I Shall Not Want//Jocelyn

Growing up in a Christian home, Psalm 23 was one of the first lengthy (or at least lengthy for a child) passages I memorized. I can still remember the chapter being written out in marker on a dry erase board downstairs where I’d play with my toys.
Back then, I didn’t understand the deep meaning of this passage, and the same was true for many other passages that have now become really dear to me. I’m definitely not claiming to now know all there is to know about this Psalm, but over the past few years and even more-so very recently, it has come to life for me as I dive into it more and more.

Although not very long in the grand scheme of things, each individual statement in this passage could probably have its own sermon.
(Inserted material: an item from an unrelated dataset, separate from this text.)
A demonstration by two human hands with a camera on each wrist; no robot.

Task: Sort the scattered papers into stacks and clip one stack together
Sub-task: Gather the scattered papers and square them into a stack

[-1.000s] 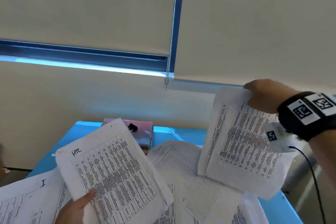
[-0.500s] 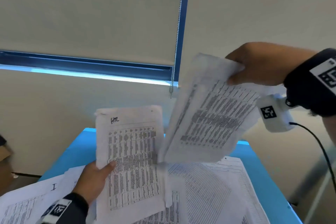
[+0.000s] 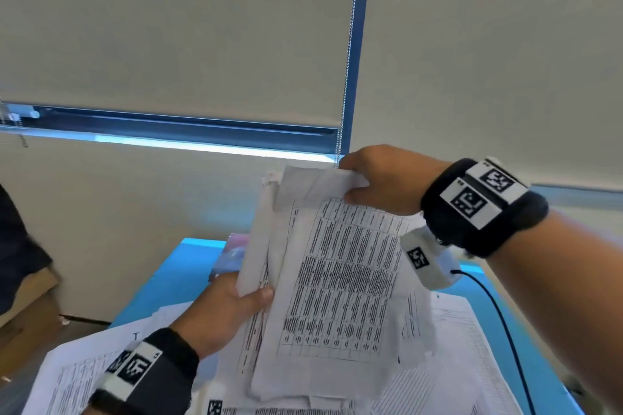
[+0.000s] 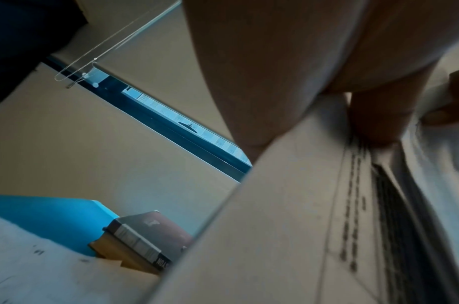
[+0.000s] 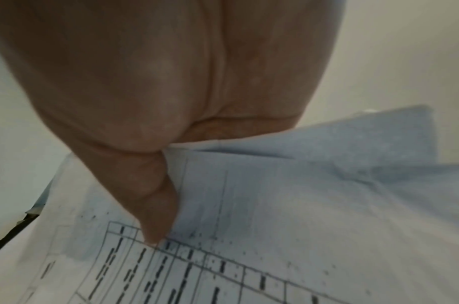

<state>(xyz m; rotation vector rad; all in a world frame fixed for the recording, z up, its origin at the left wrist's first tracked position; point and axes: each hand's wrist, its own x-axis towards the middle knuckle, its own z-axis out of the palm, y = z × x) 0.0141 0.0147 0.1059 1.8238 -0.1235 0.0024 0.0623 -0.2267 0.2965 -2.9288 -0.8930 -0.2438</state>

I only want to focus on one part: “I shall not want.”


{ Fun fact: When I first memorized this chapter, I seemed to always say the first verse as one fluid sentence, which made me confused. “The Lord is my Shepherd I shall not want”? So I don’t want Him? What? Commas and semicolons make all the difference, people. ; ) }

I love how various versions put it:”The Lord is my Shepherd; I shall not want.” (ESV)
“The Lord is my Shepherd, I lack nothing.” (NIV)
“The Lord is my Shepherd, I have all that I need.” (NLT)
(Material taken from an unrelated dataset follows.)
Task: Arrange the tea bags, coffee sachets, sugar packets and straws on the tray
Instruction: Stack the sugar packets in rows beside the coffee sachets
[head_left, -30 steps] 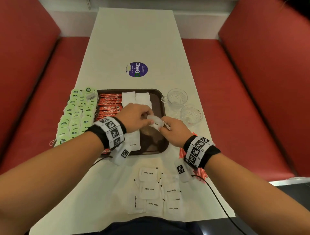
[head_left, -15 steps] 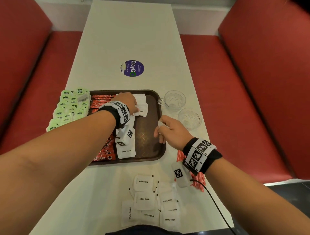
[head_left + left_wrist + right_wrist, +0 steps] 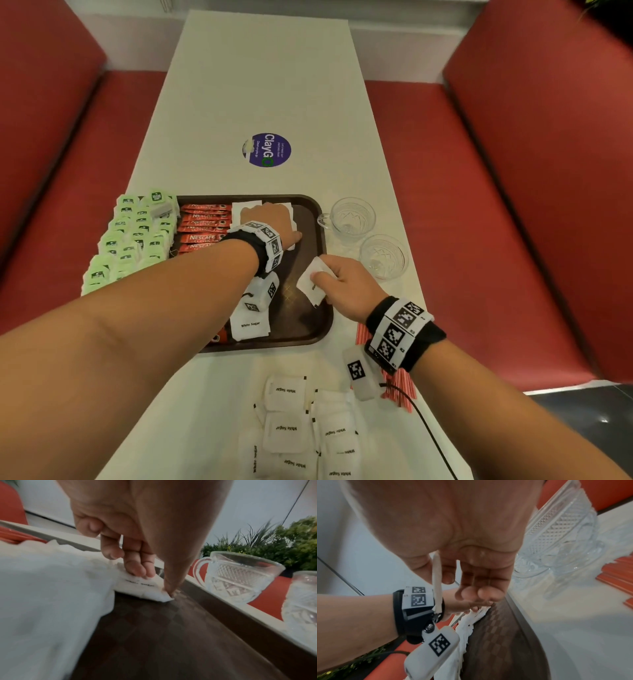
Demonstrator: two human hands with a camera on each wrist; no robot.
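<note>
A brown tray [image 3: 301, 315] holds green tea bags [image 3: 133, 240] spilling past its left side, red coffee sachets [image 3: 202, 226] and a column of white sugar packets [image 3: 250, 325]. My left hand [image 3: 274, 222] reaches to the tray's far end. There its fingertips and thumb [image 3: 169, 592] pinch a sugar packet [image 3: 140, 588] down on the tray floor beside the white column. My right hand [image 3: 335, 277] hovers over the tray's right side, pinching another sugar packet [image 3: 310, 284], seen edge-on [image 3: 436, 582] in the right wrist view. Red straws [image 3: 397, 390] lie on the table under my right wrist.
Several loose sugar packets [image 3: 291, 428] lie on the table in front of the tray. Two glass cups [image 3: 352, 216] [image 3: 383, 255] stand just right of the tray. A purple sticker [image 3: 270, 149] marks the table beyond. Red benches flank both sides.
My left hand has carried a sugar packet from the tray's middle to its far end and set it down. My right hand stayed over the tray's right side with its packet.
</note>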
How many of us can genuinely say that? I lack nothing. I don’t have a need for anything else. I’ll never be in want. Why? Simply because the LORD is MY Shepherd. The Psalm elaborates from there, but I think it’s interesting to note that “I shall not want” doesn’t come at the end, as if to say “here are all the reasons, and that’s why I won’t be in want.” No, The Lord is my Shepherd, and that’s it. That’s enough. I lack nothing. The rest of the chapter is simply a list of the many other benefits that come along with the Lord being my Shepherd.

I realize how much I want my heart to be able to say this at every moment. I’m convicted that this isn’t the case, but at the same time I’m so overwhelmed in the best way at how much depth this one verse has, and that allows me to sink into the goodness of Jesus.

Something that has recently allowed me to learn more about not only this one verse, but Psalm 23 as a whole, is the book “A Shepherd Looks At Psalm 23” by W. Phillip Keller.
A man with firsthand shepherding experience, Keller expounds on the Psalm, each line having it’s own chapter. It’s so eye-opening to read the perspective of this real life shepherd and get further confirmation on just how humorously similar we are to sheep, and how beyond qualified God is in His role as our Shepherd.

“He came to set men free from their own sins, their own selves, their own fears. Those so liberated loved Him with fierce loyalty. It is this One who insists that He was the Good Shepherd, the understanding Shepherd, the concerned Shepherd who cares enough to seek out and save and restore lost men and women.”

In the chapter titled “I Shall Not Be In Want,” Keller writes:

“Actually the word ‘want,’ as used here, has a broader meaning than might at first be imagined. No doubt the main concept is that of not lacking – not deficient – in proper care, management, or husbandry. But a second emphasis is the idea of being utterly contented in the Good Shepherd’s care and consequently not craving or desiring anything more.”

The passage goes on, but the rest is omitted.